A NASA satellite image shows Typhoon Goni in the East China Sea. (Photo: AFP/Handout/NASA) |
TOKYO: Typhoon Goni slammed into the Japanese mainland on Tuesday (Aug 25), leaving at least one person missing, more than 70 others injured and disrupting rail and flight services, as authorities urged more than 600,000 people to leave homes.
The powerful storm, which killed at least 26 people in landslides and floods in the Philippines, hit the southwestern Kumamoto prefecture on Kyushu island at about 6:00 am (2100 GMT Monday), Japan's weather agency said.
Most of those injured sustained minor cuts from broken glass, a prefectural official told AFP. TV footage showed trees ripped from their roots by violent winds and streets strewn with seaweed and fish dumped ashore by huge waves.
In the major city of Fukuoka, a man in his 60s suffered a serious head injury after he was hit by a flying steel pipe, authorities said.

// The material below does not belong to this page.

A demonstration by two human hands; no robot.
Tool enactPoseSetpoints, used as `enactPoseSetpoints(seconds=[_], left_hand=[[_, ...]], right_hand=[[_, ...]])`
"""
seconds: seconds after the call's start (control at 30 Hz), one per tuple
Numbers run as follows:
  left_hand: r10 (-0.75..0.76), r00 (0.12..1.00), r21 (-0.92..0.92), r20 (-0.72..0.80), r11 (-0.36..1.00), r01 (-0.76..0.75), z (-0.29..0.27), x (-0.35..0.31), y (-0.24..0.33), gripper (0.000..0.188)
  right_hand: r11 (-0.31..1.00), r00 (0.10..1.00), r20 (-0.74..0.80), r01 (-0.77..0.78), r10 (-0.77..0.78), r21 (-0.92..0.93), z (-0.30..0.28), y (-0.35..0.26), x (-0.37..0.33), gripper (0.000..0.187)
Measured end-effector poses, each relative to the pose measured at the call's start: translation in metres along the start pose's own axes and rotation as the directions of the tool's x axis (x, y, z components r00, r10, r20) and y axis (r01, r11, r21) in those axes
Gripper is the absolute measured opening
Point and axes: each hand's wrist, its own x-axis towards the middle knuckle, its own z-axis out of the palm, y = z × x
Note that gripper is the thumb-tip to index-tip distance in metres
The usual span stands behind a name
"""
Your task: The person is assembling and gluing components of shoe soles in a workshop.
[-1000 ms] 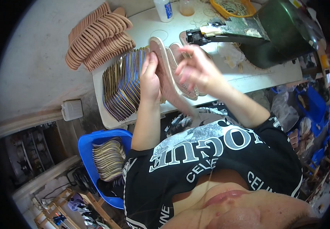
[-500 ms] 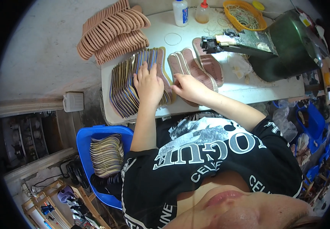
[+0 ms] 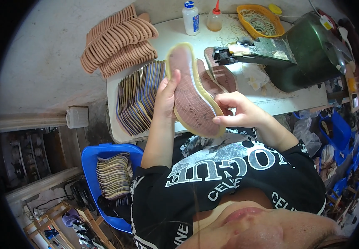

In Kumamoto, a man delivering newspapers was missing and believed buried by a landslide, a Jiji Press report said.
Packing gusts up to 180 kilometres (112 miles) per hour, Goni passed over Kyushu, one of Japan's four main islands, and continued its path over the Sea of Japan (East Sea), according to the Japan Meteorological Agency.
Local governments in northern Kyushu and some prefectures on the main island of Honshu issued evacuation advisories for more than 600,000 people, the disaster management agency reported.
Most regional railway operators halted trains while several hundred flights arriving and departing from local airports were also cancelled, including international services between Fukuoka and other regional centres including Seoul and Shanghai.
At 4:00 pm almost 290,000 households in Kyushu were left without electricity after blackouts.
At the weekend, Goni hit parts of the northern Philippines hard, destroying nearly 1,000 houses and forcing more than 12,000 people to flee.